Now here is the gory part. The first time you change your bandages, you will be horrified. Your nose is going to be completely clotted up with blood and sutures. Leave them alone. Do not touch them, do not even try to look at them funny. They are directly connected to pain receptors you did not know you even had. Neosporin with pain reliever will be your best friend for the next couple of weeks and be very, very, very delicate in the application process. The tiniest bit of pressure will make you see stars and tweeting birds like Roger Rabbit. Total knockout of yourself. Also try to avoid any clothes that go on over your head. If you biff your nose by accident in the next couple of weeks, you will swear words you didn't even know you knew. I know I was the victim of two self-biffings and I will never forget the pain as long as I live. Your face will hurt, your teeth will hurt, your eyes will feel as if they are out on stalks like a snail. Taking those pain killers like clockwork? You betcha!

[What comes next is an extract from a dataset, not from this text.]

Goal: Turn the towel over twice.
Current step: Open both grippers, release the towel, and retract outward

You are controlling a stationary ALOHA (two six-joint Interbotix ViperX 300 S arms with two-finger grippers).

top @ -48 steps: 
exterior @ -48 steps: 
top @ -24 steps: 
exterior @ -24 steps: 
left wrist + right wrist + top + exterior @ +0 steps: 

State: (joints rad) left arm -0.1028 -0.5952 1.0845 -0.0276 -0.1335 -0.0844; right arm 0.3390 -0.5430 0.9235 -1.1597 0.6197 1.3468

And you say at this point, "OK, but was it worth it?" Oh, heck yeah, it was worth it! At the end of my painkiller script, I was pretty much fine. I did switch down to Tylenol for the funky feeling I had above my front teeth (but after all, they had a chisel up there). I could breathe out of both nostrils for the first time in 40 years. Now, the fact that it is the most bitter winter in Michigan since I have lived here? That is unfortunate. The cold air hitting those previously-protected sinus cavities is like someone shoving a sharp, frozen chopstick up my nose even today, a month to the day after the surgery. The strangest thing is that I have two pretty much symmetrical nostrils now. I wasn't expecting that! My face looks different! My voice is also a little different and I have a muscular pain in my jaw because it is changing my bite. I do not have to grind my teeth sideways in my sleep any longer to be able to breathe. I would say to expect some of the unexpected, not all of it bad, but some of it really, really unusual.

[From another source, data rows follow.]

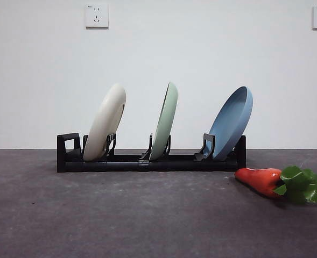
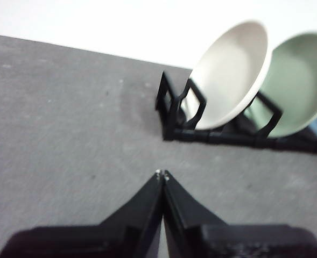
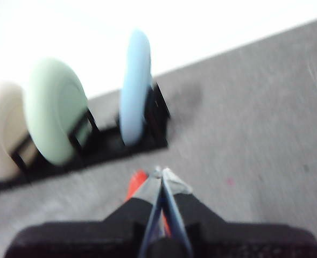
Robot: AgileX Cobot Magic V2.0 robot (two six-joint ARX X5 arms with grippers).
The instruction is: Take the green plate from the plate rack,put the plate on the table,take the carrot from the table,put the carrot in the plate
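While the green plate [image 1: 165, 122] stands tilted in the middle slot of the rack [image 1: 147, 161], between the white plate [image 1: 105, 130] and the blue plate [image 1: 231, 124], nothing of the task looks begun: the carrot [image 1: 266, 180] lies on the surface [image 1: 120, 215] just off the rack's blue-plate end, leaves pointing away from the rack. The left gripper [image 2: 162, 174] hangs over bare surface near the rack's loop end, jaws pressed tip to tip and holding nothing. The right gripper [image 3: 161, 173] is likewise closed and empty, poised above the carrot, of which only an orange sliver shows past the jaws in its blurred wrist view. The likely trouble lies in the lift. The plates lean close together, so a gripper reaching for the green rim could knock the white or blue neighbour. The rack looks light and may drag along if the plate binds between the prongs. A thin pinch on the smooth rim could slip. The glossy carrot may also roll when pinched. No brand, label or writing can be read anywhere; the two wall sockets [image 1: 96, 15] carry none.
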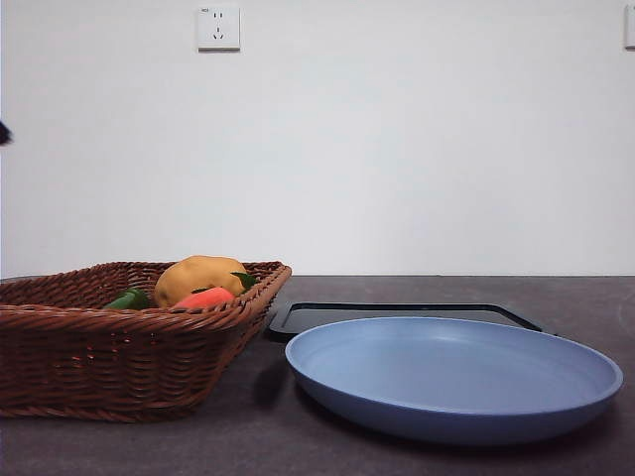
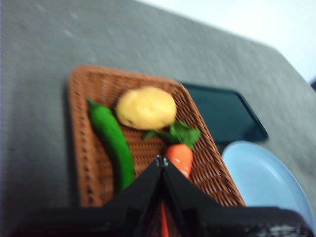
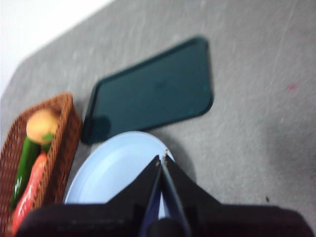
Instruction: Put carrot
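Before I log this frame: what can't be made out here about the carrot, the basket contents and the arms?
- Carrot: front view shows a sliver; the basket rim hides the rest. In the left wrist view the left tool covers its tip.
- Green vegetable: mostly behind the rim in front view.
- Plate: partly behind the right tool.
- Both wrist views are blurred.
- Arms: front view shows only a dark speck at the left edge.

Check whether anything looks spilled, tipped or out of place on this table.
Nothing stands out. The carrot, potato and green pepper lie inside the wicker basket; the blue plate and dark tray sit flat on the table.
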You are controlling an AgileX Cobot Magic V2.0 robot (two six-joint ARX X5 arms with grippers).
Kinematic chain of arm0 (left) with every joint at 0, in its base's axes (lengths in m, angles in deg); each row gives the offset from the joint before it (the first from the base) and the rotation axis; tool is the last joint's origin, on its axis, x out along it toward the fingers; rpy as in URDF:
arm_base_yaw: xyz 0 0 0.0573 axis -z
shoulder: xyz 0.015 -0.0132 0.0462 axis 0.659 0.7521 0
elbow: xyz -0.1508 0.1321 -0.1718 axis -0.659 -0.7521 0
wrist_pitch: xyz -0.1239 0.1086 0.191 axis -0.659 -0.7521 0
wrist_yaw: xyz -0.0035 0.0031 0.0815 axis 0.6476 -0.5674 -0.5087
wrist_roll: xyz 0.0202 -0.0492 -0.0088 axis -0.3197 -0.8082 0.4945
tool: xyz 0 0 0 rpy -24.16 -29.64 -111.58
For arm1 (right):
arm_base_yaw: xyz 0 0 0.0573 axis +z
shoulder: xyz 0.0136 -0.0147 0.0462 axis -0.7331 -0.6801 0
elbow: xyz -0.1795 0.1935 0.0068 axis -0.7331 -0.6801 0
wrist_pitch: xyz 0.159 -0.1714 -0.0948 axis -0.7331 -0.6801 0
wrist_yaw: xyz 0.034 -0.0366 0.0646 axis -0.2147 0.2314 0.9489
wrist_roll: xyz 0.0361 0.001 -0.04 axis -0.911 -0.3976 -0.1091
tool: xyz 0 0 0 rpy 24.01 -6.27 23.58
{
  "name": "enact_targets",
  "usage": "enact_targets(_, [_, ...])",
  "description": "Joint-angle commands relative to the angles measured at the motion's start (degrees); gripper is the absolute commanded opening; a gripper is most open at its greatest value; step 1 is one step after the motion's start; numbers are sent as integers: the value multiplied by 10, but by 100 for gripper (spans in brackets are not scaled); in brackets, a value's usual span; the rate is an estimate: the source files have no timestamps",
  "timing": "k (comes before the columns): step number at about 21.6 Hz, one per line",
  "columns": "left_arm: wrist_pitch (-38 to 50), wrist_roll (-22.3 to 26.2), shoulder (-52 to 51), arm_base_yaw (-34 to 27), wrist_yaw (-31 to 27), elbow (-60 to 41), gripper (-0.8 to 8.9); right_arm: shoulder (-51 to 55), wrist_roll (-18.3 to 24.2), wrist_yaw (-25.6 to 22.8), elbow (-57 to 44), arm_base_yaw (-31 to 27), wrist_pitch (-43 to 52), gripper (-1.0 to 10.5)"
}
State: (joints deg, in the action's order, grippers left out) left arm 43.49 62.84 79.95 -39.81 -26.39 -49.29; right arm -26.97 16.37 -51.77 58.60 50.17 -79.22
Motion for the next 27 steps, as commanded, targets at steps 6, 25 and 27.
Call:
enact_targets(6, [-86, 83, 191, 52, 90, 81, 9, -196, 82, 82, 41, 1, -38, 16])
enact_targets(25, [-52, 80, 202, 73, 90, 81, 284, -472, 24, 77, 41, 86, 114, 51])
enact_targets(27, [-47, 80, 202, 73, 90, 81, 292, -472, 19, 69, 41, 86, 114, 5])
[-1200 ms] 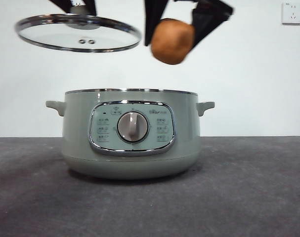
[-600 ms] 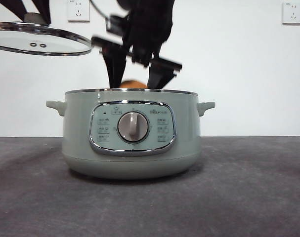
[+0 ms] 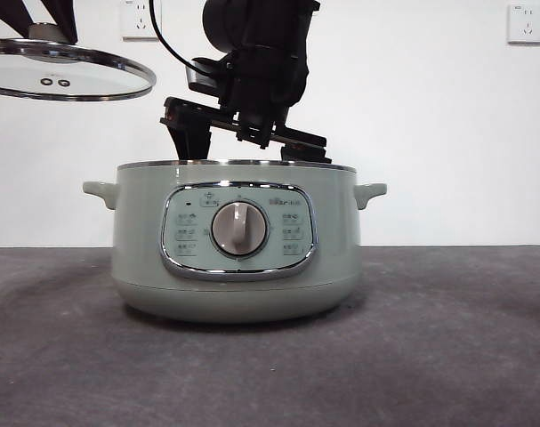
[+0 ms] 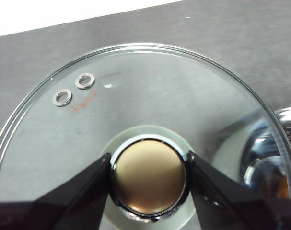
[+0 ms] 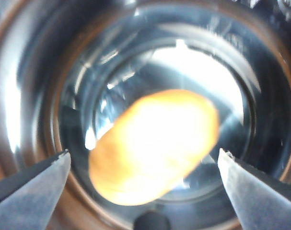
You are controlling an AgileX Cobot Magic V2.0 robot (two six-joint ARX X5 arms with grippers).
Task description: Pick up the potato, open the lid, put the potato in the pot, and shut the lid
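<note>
left gripper (image 4: pixel 147 165) pinching lid (image 4: pixel 150 96) knob, held up beside pot (image 3: pixel 234 240) | right gripper (image 5: pixel 143 165) spread wide inside pot | potato (image 5: pixel 155 146) lying loose

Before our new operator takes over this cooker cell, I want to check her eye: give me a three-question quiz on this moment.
1. True or false: the right tool is shut on the potato.
2. Where is the potato? A in the pot; B on the table; C in the air.
3. Fill in: the left tool grips the glass lid by its ____.

Key: 1 false; 2 A; 3 knob.
</note>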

And here is what you have been waiting for...the downside of it all. My only real drawback to the whole procedure to date (one month in) is that my sutures did not dissolve. The first three weeks I felt as if I had barbed wire in my nostrils. It was a tender, crying pain. Imagine grabbing all of your nose hairs and yanking them out...that sting constantly for hours and hours. That Neosporin with pain reliever literally kept me from ripping my own face off. Just be prepared in case you are suture-resistant like I was. In fact, this afternoon, *TMI ALERT* I blew my nose and sutures came out. They were sutures I did not even know I had from way up in the bridge of my nose. My cartilage was quilted back into my face like a finely laced doily. And I rushed into doing some things I should not have done. Shoveling snow? Don't do it. Carrying heavy laundry up and down the stairs? Don't be an idiot. Thinking of going to the gym? Do you really want your nose to go flying off your face and across the room when you overexert yourself (a hyperbole, but still...)? Just think a LOT more about what you are doing and how much pressure you are putting on that little chicken breastbone in your face. You will be thankful later.

I think that is more than you would ever want to know about septoplasty if you are thinking about having it and perhaps more about me than you ever wanted to read if you didn't. Everyone is different, but I can already see this as a game-changer in how I exercise, how I sleep, how I deal with asthma, colds, and allergies, and how my facial structure holds up in the upcoming saggy years of my life. For all of the getting used to and all of the minor discomforts, I am very thankful to have had a great outcome and a smooth recovery (albeit one I should have lengthened a few days). And to all you labored-breathers, talk to your ENT. I should have done this a decade ago! A hearty, and well-oxygenated, cheer!